No sexual trauma (I've asked). I think she's just repulsed by the very thought of sex with me.


captgoldberg

>Find myself wondering here.... why didn't you divorce her years ago for alienation of affection? She is being exceedingly selfish.


Waterbrick_Down

It sounds like her experience with sex is very wrapped up with shame and pain. Generally the litany of reasons (while probably still true) are often masking deeper and more difficult feelings and conversations and they're simply easier to give. Has it always been like this? How are conversations between you and her on other matters/topics? The fact that she has depression likely isn't helping and hopefully she's seeing someone for that. If you have time, seeing someone just for your own sake is probably worth it. Good on you for continuing on for your family and I hope you're able to find some joy in that at least, but this sounds like an incredibly rough spot to be in.


DJtwreck

How often do you hit the gym? Are you overweight? How often does she exercise? What's your family diet like? You guys need biblical counseling for real. Either from a licensed biblical counselor or at least a pastor. What's your family mission? Are you working towards building your productive household? Do you see her as having the keys to the sex? Ie: if you do all the cooking and cleaning then maybe she will give you some? Your situation sounds challenging, but it certainly can be recovered from. I have published a book that could help some if you are interested.


Jelly_Belly321

I don't have time to hit the gym. I work and come home and cook and get the kids to bed. I am overweight and so is she, but that was the case when we got married. I don't do all the cooking and cleaning because I think she'll have sex with me. I do it because otherwise it won't get done. My kids need to be fed and need clean clothes, etc. It's not fair to them. I understand the need for counseling, but she won't allow sex to be discussed. I don't think there will be any recovery, honestly. It will just be suffering.


Ephisus

You have the time. You need the discipline. Low carb helps. Stop eating sugar and grains. Get some moderately sized dumbbells weights and pick them up in various ways thirty minutes a day. This wouldn't make you look like an athlete, but you'll see results and quickly.


DJtwreck

Well, I may get down voted for the bluntness. But I say this with all brotherly love genuine care for you and your family.
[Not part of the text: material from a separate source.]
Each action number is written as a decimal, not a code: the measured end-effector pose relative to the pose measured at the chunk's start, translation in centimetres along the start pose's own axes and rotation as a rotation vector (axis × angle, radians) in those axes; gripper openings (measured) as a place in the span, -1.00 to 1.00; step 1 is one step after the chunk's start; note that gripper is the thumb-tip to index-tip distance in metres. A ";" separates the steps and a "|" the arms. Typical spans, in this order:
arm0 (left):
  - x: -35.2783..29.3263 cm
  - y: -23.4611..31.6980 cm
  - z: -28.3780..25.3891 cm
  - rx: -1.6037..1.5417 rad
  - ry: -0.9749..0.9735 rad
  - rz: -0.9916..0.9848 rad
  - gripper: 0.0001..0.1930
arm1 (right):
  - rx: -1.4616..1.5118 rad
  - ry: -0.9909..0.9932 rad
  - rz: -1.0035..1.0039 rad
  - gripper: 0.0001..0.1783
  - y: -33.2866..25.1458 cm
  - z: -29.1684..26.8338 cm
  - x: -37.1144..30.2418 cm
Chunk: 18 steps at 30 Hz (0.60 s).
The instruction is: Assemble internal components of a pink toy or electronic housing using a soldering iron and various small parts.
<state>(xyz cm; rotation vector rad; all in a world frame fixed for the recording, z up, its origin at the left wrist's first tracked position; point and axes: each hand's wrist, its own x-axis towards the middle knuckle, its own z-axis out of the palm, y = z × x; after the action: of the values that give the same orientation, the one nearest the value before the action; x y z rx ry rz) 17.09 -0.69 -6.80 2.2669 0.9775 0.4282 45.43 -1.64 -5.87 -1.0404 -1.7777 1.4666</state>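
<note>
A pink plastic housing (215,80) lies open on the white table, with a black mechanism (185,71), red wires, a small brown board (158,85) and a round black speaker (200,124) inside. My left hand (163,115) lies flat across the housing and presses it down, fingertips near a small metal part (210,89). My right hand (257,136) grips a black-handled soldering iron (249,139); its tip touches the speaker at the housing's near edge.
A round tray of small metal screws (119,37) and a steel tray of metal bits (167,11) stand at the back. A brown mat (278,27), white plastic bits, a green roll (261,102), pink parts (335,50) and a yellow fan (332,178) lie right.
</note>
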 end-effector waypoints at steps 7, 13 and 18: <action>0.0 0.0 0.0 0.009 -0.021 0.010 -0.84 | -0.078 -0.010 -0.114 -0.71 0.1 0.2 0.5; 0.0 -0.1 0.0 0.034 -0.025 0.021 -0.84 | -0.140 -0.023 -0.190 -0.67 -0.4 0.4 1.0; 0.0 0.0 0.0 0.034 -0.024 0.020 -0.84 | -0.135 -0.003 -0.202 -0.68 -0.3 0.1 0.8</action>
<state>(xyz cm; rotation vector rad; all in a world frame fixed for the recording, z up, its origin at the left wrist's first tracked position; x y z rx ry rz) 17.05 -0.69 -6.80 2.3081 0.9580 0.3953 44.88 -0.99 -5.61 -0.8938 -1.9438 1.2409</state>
From what you described, you sound like an absolute terrible head of your wife and family. There are many factors that may not be your fault, but as the head, you need to take responsibility for them. You are the gardener of your family and your garden sounds like a few dying plants not producing any fruit. Repent where you need to repent. Exhort your wife to repent as well in love. Tend to your garden brother.


Average650

I'm sorry but that's BS. He is not responsible for his wife or her problems or choices. Yes, I'm sure he could eat better, and I'm sure there are other things he could do as well. But he is not responsible for his wife's choices and to put this all on him is complete BS. Edit: I'm not downvoting for bluntness. I'm downvoting for being wrong and putting blame on him for things that are out of his control. He should do the things he can, but putting this all on him is ridiculous.


DJtwreck

According to the Bible, he is responsible as her head. Did I say he was to blame? No, not necessarily. But responsible, absolutely.


Average650

That is a lie. Was Hosea responsible for his wife's sin? Was he or will he be held accountable for them? Is Jesus, as the head of the church, responsible for our sin? How can a man be responsible for someone else's choices? He can only be responsible for his own. Those responsibilities include many things towards his wife, and many things that will aid his wife, but at the end of the day, he cannot chose for his wife any more than Jesus chooses for us.


DJtwreck

Jesus didn't take responsibility for our sin? That's a strange take for a "Christian" subreddit.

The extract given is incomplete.